The Red Raiders entered a make or break season in 2017 for coach Kingsbury. The team responded positively finishing the 2017 season improved from the prior season finishing 6–7, 3–6 in Big 12 play. The team showed signs of improvement as the offense finishing #16 in the country overcoming the loss of first round pick Patrick Mahomes. The defense also showed signs of improvement jumping up to #59 overall, a vast improvement for a defense that was the worst in the NCAA the prior season. At the conclusion of the season Athletic Director Kirby Hocutt confirmed that Kingsbury would be returning for his 6th season as the Red Raiders coach.

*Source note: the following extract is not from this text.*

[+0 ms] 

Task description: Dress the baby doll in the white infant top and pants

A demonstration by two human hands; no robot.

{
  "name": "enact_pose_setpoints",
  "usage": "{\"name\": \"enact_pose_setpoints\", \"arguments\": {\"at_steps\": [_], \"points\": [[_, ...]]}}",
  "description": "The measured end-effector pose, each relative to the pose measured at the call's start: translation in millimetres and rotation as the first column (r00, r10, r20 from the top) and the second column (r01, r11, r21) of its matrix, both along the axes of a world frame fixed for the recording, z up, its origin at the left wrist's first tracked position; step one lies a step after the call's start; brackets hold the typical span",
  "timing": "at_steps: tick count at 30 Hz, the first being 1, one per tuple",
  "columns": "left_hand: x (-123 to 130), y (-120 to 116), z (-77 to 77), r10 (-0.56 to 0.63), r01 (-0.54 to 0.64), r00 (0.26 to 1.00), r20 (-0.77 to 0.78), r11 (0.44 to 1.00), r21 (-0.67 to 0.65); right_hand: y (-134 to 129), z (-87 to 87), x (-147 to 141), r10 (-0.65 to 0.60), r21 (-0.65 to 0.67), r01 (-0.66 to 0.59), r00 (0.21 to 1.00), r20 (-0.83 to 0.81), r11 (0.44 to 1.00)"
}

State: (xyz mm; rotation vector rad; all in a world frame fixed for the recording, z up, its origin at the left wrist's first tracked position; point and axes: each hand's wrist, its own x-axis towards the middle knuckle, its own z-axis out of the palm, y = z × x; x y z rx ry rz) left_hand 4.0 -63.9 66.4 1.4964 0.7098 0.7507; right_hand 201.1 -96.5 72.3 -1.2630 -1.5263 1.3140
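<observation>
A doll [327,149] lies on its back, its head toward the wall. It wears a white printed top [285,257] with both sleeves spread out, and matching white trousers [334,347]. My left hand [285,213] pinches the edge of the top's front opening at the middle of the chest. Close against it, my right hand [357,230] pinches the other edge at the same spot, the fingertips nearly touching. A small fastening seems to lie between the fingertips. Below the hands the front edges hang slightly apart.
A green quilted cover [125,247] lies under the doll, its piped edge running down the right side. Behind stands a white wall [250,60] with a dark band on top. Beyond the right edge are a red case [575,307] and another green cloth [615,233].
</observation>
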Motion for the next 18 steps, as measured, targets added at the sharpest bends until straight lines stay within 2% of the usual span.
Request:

However, after suffering a third straight losing season in 2018, Hocutt announced that Kingsbury would not be returning for a seventh season.

===Matt Wells era (2019–2021)===
Texas Tech named Matt Wells as the Head Football Coach of the Red Raiders beginning with the 2019 season. Wells came to Texas Tech from Utah State, where he had been Head Football Coach for six seasons (2013-2018), compiling a 44–34 record including two bowl wins, one division championship, and two 10-win seasons. In his inaugural game at the helm of the Red Raiders program on August 31, 2019, Wells led Texas Tech to a 45–10 victory over Montana State in the season opener at Jones AT&T Stadium.